Each line of the data must be written out again verbatim; no image belongs in the copy.

-------- Collected data

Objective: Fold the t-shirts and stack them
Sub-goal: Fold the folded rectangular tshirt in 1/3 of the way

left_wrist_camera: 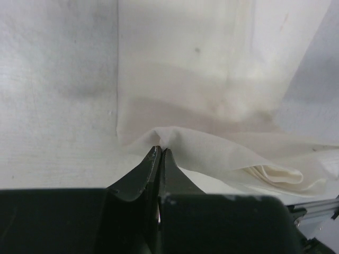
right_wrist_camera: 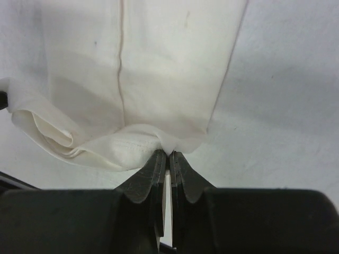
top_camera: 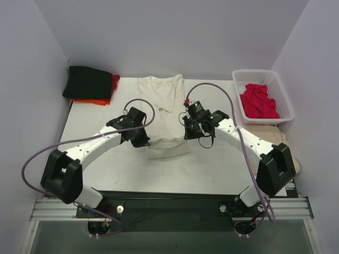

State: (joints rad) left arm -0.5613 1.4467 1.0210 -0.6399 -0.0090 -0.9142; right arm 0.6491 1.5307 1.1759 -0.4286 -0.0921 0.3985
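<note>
While both grippers pinch its near end, the cream-white t-shirt [top_camera: 163, 106] lies as a narrow lengthwise strip down the middle of the table [top_camera: 106, 174].

The left gripper [left_wrist_camera: 160, 152] is closed on a tuck of cloth at the strip's near left corner, and the right gripper [right_wrist_camera: 168, 154] is closed on the near right corner. The hem between them is bunched into loose layers, and the collar end points toward the far wall. At the far left of the table a folded black t-shirt [top_camera: 87, 82] sits on a folded orange-red t-shirt [top_camera: 98, 100], whose edge shows beneath it. At the far right a white lattice basket [top_camera: 286, 106] holds a crumpled crimson t-shirt [top_camera: 258, 101], well apart from both arms.
</note>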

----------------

Response to this task:
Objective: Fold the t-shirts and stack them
Sub-goal: Fold the folded rectangular tshirt in 1/3 of the way

left_wrist_camera: 
right_wrist_camera: 
top_camera: 

State: (joints rad) left arm -0.5613 1.4467 1.0210 -0.6399 -0.0090 -0.9142; right arm 0.6491 1.5307 1.1759 -0.4286 -0.0921 0.3985
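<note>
While both grippers pinch its near end, the cream-white t-shirt [top_camera: 163, 106] lies as a narrow lengthwise strip down the middle of the table [top_camera: 106, 174].

The left gripper [left_wrist_camera: 160, 152] is closed on a tuck of cloth at the strip's near left corner, and the right gripper [right_wrist_camera: 168, 154] is closed on the near right corner. The hem between them is bunched into loose layers, and the collar end points toward the far wall. At the far left of the table a folded black t-shirt [top_camera: 87, 82] sits on a folded orange-red t-shirt [top_camera: 98, 100], whose edge shows beneath it. At the far right a white lattice basket [top_camera: 286, 106] holds a crumpled crimson t-shirt [top_camera: 258, 101], well apart from both arms.
</note>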

The exercise is complete.